Data segment
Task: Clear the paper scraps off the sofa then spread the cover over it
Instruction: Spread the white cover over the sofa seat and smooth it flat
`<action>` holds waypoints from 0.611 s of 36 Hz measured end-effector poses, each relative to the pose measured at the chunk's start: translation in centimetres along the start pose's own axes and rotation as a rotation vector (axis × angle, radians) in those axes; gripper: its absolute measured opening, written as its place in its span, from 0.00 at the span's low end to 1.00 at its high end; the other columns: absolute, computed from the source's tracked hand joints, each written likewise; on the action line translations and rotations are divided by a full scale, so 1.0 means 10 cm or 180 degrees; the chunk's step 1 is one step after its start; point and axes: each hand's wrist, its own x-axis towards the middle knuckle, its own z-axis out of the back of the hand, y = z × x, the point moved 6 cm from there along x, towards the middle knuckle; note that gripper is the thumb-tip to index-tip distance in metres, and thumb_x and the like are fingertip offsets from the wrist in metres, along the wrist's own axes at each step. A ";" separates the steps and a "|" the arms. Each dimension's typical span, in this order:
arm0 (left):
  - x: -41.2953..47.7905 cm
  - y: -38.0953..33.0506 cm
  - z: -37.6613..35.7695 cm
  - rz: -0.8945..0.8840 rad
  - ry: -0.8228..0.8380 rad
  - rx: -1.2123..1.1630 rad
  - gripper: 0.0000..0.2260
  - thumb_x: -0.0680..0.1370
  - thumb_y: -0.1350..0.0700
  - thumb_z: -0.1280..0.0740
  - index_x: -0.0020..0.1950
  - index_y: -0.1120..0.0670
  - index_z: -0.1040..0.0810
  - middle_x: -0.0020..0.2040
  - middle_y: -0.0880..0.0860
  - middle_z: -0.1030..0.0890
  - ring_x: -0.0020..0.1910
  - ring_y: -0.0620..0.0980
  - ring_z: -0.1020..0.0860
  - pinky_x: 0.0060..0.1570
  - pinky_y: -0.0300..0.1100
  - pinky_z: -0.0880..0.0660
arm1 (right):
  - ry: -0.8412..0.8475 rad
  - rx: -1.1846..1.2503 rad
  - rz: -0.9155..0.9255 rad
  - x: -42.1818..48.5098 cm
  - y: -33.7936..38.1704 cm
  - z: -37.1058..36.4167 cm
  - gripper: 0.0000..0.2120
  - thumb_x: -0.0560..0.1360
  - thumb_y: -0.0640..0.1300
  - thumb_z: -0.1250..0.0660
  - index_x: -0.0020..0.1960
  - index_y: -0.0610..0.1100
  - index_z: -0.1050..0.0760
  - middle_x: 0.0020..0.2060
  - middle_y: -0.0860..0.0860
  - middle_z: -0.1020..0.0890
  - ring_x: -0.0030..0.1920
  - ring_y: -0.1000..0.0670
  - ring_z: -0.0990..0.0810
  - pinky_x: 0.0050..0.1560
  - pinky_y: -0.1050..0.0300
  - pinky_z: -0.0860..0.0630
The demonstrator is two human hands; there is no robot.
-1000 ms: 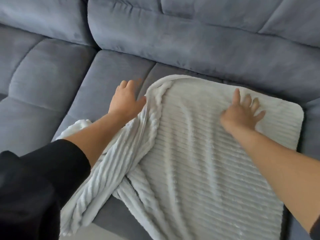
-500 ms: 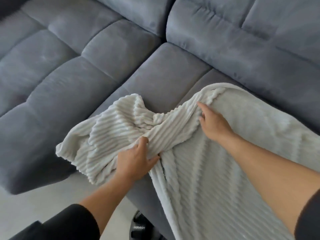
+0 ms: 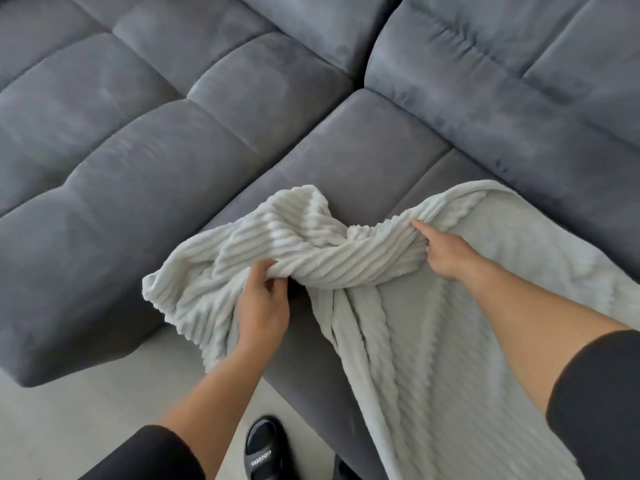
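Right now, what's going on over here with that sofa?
A person is spreading a pale ribbed cover over a grey sofa. The left hand grips a twisted bunch of it near the seat's front edge, and the right hand holds a fold further back. The cover's right part lies flat on the seat; its left part is bunched up. No paper scraps show on the sofa. A black sandal sits on the floor.

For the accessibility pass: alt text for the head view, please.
A person's left hand and right hand grip the twisted, bunched left part of a white ribbed cover on a grey sofa seat. The cover's right part lies flat on the seat and hangs over its front; a black slide sandal rests on the pale floor below.
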 end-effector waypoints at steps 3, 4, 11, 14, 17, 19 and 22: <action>0.13 -0.21 0.10 -0.0130 0.0035 0.0081 0.04 0.82 0.53 0.35 0.55 0.44 0.24 0.43 0.42 0.18 0.42 0.37 0.21 0.40 0.32 0.31 | -0.0015 -0.0039 -0.0047 0.01 0.06 0.01 0.34 0.80 0.37 0.47 0.79 0.64 0.49 0.74 0.44 0.31 0.70 0.41 0.28 0.70 0.50 0.31; 0.21 -0.29 0.14 -0.0174 0.0006 0.0154 0.05 0.81 0.53 0.35 0.56 0.44 0.24 0.43 0.41 0.18 0.42 0.37 0.21 0.40 0.32 0.31 | -0.0006 -0.0058 -0.0052 0.01 0.09 0.02 0.35 0.80 0.37 0.47 0.79 0.65 0.49 0.74 0.43 0.30 0.69 0.41 0.28 0.69 0.50 0.30; 0.77 -0.61 0.15 -0.0151 -0.0412 0.0310 0.15 0.82 0.53 0.37 0.70 0.50 0.28 0.57 0.46 0.20 0.57 0.47 0.22 0.56 0.39 0.28 | 0.0103 -0.0098 -0.0017 0.23 0.24 0.35 0.37 0.80 0.39 0.45 0.79 0.66 0.55 0.70 0.41 0.27 0.59 0.41 0.22 0.58 0.51 0.25; 0.95 -0.76 0.00 -0.0241 -0.0677 0.0840 0.26 0.79 0.52 0.34 0.77 0.49 0.36 0.75 0.52 0.35 0.72 0.52 0.33 0.71 0.48 0.35 | 0.0043 0.0435 -0.0175 0.45 0.11 0.55 0.34 0.81 0.41 0.45 0.79 0.64 0.53 0.53 0.42 0.16 0.47 0.42 0.15 0.55 0.47 0.20; 0.89 -1.06 -0.38 -0.0754 -0.0403 0.1232 0.21 0.79 0.54 0.34 0.72 0.51 0.30 0.71 0.51 0.36 0.59 0.54 0.25 0.56 0.50 0.26 | -0.0453 0.0811 -0.0335 0.65 -0.18 0.80 0.30 0.77 0.40 0.44 0.76 0.59 0.41 0.38 0.45 0.15 0.34 0.45 0.15 0.47 0.45 0.17; 0.79 -1.20 -0.78 -0.1057 0.0250 0.1487 0.15 0.80 0.55 0.36 0.67 0.52 0.25 0.67 0.50 0.31 0.50 0.54 0.21 0.49 0.49 0.24 | -0.0794 0.0741 -0.0402 0.70 -0.39 0.92 0.26 0.73 0.40 0.43 0.70 0.54 0.34 0.37 0.46 0.15 0.32 0.45 0.16 0.47 0.44 0.17; 0.77 -1.32 -1.24 -0.1223 0.0928 0.1932 0.12 0.81 0.53 0.38 0.62 0.53 0.23 0.60 0.52 0.25 0.52 0.56 0.21 0.50 0.50 0.24 | -0.1071 0.0888 -0.0545 0.75 -0.65 1.04 0.17 0.76 0.42 0.42 0.63 0.52 0.29 0.40 0.44 0.16 0.32 0.43 0.16 0.44 0.44 0.17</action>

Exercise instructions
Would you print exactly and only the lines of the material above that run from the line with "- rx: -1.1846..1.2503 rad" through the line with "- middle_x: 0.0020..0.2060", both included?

Task solution
  - rx: -1.1846..1.2503 rad
  - rz: -0.9155..0.9255 rad
  - x: -42.1818..48.5098 cm
  - y: -33.7936..38.1704 cm
  - z: -37.1058..36.4167 cm
  - gripper: 0.0000..0.2120
  - thumb_x: -0.0560..0.1360
  - thumb_y: -0.0640..0.1300
  - thumb_z: -0.1250..0.0660
  - index_x: -0.0020..0.1960
  - index_y: -0.0610..0.1100
  - index_z: -0.1050..0.0760
  - middle_x: 0.0020..0.2060

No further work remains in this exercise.